What this task involves: If a line in the listing below holds the word "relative", it counts toward the total; report that total alone.

Data for analysis:
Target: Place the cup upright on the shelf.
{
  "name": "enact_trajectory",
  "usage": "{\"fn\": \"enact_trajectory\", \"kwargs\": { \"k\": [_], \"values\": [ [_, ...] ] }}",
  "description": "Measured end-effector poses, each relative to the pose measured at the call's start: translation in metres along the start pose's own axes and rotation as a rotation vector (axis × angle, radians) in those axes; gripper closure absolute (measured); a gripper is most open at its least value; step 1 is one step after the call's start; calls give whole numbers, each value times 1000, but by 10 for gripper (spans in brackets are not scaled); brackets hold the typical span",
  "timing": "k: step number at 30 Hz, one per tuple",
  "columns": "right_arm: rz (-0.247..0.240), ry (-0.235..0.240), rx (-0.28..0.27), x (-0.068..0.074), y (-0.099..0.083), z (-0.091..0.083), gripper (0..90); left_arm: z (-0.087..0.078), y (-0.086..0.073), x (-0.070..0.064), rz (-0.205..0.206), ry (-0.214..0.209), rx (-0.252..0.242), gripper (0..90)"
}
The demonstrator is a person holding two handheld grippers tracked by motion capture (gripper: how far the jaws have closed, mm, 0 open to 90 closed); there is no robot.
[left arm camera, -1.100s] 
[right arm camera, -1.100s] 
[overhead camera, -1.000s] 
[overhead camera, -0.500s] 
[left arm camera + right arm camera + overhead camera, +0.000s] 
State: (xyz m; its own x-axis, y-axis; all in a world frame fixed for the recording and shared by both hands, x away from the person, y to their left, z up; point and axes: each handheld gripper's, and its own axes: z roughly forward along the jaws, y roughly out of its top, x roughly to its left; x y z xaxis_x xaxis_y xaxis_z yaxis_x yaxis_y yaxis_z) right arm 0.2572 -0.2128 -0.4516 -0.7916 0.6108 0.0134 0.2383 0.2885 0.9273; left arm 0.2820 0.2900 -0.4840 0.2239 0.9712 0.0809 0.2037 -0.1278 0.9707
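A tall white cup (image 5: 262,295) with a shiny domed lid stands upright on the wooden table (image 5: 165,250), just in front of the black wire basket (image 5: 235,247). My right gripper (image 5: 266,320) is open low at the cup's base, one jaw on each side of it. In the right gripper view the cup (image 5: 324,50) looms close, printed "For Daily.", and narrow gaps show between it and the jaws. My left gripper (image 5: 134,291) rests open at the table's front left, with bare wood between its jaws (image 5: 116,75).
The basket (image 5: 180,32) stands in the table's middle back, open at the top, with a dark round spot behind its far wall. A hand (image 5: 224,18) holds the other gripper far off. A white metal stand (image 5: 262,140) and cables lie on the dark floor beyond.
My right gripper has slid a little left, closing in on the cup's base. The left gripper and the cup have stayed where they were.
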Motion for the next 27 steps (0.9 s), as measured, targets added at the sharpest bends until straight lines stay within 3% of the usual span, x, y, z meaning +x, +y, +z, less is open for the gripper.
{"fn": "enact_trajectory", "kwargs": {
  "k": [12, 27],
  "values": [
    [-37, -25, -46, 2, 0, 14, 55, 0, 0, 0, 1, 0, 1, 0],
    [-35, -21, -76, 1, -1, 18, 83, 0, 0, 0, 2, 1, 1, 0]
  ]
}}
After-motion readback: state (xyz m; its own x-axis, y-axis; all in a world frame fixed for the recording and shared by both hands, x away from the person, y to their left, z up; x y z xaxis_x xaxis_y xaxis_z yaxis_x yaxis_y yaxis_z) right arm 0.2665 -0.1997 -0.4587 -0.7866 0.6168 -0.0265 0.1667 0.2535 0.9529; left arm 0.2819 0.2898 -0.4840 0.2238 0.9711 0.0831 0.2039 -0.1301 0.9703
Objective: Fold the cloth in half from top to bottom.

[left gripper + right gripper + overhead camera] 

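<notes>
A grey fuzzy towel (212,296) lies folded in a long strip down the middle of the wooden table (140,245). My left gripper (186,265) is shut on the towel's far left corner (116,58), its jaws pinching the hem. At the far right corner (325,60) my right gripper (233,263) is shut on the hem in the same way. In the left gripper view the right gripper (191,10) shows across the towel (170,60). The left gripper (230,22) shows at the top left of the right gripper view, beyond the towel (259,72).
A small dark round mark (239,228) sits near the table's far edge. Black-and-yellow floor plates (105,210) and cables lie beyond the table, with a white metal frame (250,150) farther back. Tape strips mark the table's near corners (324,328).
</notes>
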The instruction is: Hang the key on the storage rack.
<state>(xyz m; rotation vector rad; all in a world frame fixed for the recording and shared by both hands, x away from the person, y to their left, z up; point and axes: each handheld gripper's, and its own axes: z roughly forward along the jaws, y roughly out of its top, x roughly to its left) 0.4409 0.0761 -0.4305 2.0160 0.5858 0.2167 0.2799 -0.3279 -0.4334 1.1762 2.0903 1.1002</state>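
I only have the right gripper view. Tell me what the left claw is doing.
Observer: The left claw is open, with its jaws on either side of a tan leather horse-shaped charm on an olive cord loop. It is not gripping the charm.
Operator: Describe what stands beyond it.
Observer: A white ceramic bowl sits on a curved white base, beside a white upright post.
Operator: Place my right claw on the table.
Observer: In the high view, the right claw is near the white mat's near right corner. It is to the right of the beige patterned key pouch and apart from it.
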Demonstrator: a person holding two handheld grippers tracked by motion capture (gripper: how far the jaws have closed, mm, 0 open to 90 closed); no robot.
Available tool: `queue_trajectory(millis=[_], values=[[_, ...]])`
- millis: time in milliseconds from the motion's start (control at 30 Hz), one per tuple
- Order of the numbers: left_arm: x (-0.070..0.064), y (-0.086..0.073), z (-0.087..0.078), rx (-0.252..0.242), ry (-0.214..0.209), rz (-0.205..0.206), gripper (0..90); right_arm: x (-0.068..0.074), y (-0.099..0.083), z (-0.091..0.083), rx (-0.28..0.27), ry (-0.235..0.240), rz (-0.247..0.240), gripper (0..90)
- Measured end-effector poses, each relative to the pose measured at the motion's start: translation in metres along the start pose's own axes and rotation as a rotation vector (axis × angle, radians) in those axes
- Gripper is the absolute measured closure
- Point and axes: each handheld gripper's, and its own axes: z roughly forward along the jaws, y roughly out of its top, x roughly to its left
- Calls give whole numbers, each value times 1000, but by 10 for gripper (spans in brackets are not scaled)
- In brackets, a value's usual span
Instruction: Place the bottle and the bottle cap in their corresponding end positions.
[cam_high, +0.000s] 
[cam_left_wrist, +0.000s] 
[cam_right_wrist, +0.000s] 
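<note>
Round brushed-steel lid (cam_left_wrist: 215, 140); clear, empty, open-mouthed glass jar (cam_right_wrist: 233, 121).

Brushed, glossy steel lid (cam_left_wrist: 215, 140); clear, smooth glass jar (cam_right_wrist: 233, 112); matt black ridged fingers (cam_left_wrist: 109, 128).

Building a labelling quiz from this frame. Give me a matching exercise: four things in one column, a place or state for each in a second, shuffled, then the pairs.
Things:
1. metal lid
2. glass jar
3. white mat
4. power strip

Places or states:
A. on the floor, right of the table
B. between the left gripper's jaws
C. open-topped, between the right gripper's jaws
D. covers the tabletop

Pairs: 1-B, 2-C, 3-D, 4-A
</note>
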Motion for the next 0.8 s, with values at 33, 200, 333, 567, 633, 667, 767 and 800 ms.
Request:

Output for this exercise: 2